Évidemment, rien ne va. Rien n'a de sens. On peine à comprendre que des producteurs aient accepté de lâcher de l'argent dans un tel projet, qui n'est pas que ridicule d'un point de vue cinématographique, mais qui surtout délivre une série de messages totalement affligeants.

Joseph, Marie et Dieu

Tel un professeur Raoult avant l'heure (la ressemblance physique entre les deux hommes a d'ailleurs fait l'objet de nombreuses blagues sur les réseaux sociaux), Sébastien s'imagine en homme providentiel, capable de soigner tous les maux du monde grâce à sa petite tambouille personnelle. T'aime montre à quel point la mégalomanie peut pousser les hommes à se conduire de la façon la plus idiote et dangereuse qui soit.

Car en s'affublant d'une épaisse tignasse blanche, et en poussant deux êtres nommés Zef (pour Joseph) et Marie à s'aimer, c'est bien en Dieu lui-même que se rêve Patrick Sébastien. Une divinité qui, au nom de l'amour plus fort que tout, s'autorise absolument n'importe quoi, envoyant valser le consentement, la médecine et toute forme de psychologie.

Les bonnes intentions de Patrick Sébastien ne se traduisent pas que par sa curieuse façon de soigner Marie. Elles débordent de partout. Lorsqu'il tente de pointer du doigt les travers de la bourgeoisie via le personnage du père de Marie (Jean-François Balmer), immonde entrepreneur assoiffé de rentabilité, on ne peut qu'être d'accord avec le propos. Mais le traitement, lui, est d'une grossièreté sans nom.

Même chose lorsque le réalisateur propose une vision cauchemardesque des institutions psychiatriques. L'institut qu'il filme pourrait très bien avoir inspiré Ryan Murphy pour sa série American Horror Story.

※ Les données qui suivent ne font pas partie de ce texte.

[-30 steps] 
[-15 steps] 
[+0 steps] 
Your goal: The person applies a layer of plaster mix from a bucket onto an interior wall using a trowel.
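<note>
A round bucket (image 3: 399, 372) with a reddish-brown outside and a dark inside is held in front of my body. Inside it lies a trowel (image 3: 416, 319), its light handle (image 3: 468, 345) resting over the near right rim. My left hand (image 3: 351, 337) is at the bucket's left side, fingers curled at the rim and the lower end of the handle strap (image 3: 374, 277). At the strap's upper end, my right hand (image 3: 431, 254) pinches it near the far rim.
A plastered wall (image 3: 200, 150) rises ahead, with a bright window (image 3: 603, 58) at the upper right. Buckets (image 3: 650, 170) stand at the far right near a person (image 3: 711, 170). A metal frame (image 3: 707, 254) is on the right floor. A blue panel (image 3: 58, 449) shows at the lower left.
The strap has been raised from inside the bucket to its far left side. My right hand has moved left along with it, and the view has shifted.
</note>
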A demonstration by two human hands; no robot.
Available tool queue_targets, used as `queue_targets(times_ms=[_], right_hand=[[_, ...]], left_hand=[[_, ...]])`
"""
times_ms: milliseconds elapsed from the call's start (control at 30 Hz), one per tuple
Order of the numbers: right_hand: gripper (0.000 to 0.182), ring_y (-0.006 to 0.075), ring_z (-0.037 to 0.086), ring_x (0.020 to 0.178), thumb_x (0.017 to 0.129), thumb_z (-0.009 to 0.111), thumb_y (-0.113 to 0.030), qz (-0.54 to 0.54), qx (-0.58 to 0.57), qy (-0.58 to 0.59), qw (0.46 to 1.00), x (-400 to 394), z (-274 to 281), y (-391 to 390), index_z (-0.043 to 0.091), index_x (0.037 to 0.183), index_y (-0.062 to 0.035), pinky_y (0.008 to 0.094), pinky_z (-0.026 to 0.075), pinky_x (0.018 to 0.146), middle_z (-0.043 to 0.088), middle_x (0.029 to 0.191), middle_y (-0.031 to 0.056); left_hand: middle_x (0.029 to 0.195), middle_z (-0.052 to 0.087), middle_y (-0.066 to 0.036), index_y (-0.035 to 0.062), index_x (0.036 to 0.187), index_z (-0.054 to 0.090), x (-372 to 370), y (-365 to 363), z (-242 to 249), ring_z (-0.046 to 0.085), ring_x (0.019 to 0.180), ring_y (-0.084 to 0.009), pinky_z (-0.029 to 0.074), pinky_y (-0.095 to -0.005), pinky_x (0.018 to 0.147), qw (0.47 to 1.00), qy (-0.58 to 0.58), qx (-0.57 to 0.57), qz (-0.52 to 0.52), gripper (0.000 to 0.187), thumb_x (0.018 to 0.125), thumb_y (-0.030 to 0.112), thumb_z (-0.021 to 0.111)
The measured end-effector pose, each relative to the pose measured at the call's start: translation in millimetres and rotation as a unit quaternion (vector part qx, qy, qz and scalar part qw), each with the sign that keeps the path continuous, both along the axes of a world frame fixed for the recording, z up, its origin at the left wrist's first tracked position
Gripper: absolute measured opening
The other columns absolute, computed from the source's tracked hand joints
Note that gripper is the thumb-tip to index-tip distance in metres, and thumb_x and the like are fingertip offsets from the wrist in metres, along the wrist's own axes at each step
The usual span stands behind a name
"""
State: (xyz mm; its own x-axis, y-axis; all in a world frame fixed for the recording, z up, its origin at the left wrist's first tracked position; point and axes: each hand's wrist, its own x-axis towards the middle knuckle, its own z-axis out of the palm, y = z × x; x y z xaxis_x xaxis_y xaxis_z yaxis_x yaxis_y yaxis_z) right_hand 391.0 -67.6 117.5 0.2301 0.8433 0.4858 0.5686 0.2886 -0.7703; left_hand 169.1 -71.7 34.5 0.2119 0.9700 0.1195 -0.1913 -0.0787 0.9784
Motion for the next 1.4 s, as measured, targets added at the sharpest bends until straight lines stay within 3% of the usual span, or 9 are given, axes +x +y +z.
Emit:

Les patients y semblent abandonnés, évoluant dans des couloirs insalubres et interminables, le tout au cœur d'une atmosphère orageuse en permanence –c'est comme si le soleil n'avait pas le droit d'entrer par les fenêtres. C'est sans doute une question de ton, ou de mise en scène, mais le résultat crée hélas plus de crispation que d'effroi ou de compassion.

American Horror Story: Patrick Sébastien Asylum. | Capture d'écran Boby Beularbe via YouTube

Avec T'aime, Patrick Sébastien aurait sans doute voulu révolutionner l'amour, mais on va plutôt faire confiance à Victoire Tuaillon, Juliet Drouard ou Mona Chollet pour ça. Il aurait également aimé ouvrir de nouvelles pistes en termes de traitement des chocs post-traumatiques et de prise en charge des violeurs, mais visiblement ça n'a pas pris. Et tant pis s'il faut avoir l'air un peu méchant face à de si bonnes et valeureuses intentions: on s'en réjouit.

T'aime ressemble au film institutionnel d'une secte, un truc auquel seuls peuvent éventuellement adhérer Raël, Francis Lalanne et Jean-Marie Bigard. Un délire malsain et jusqu'au-boutiste (la fin est surréaliste) heureusement resté sans suite, les 28.353 tickets vendus par le film lors de sa sortie en avril 2000 ayant visiblement eu raison du Patrick Sébastien réalisateur de cinéma.

Au passage, on se réjouit que le film n'ait pas signé la fin de parcours de Marie Denarnaud, interprète de Marie. Depuis, l'actrice a mené une belle carrière en tournant dans plusieurs dizaines de films dont Les Corps impatients de Xavier Giannoli, Slalom de Charlène Favier, mais aussi Une histoire banale, film réalisé par Audrey Estrougo en 2014 dans lequel elle incarnait une jeune femme... se terrant dans le mutisme après avoir subi un viol. Pour un traitement beaucoup plus réaliste, digne et réussi.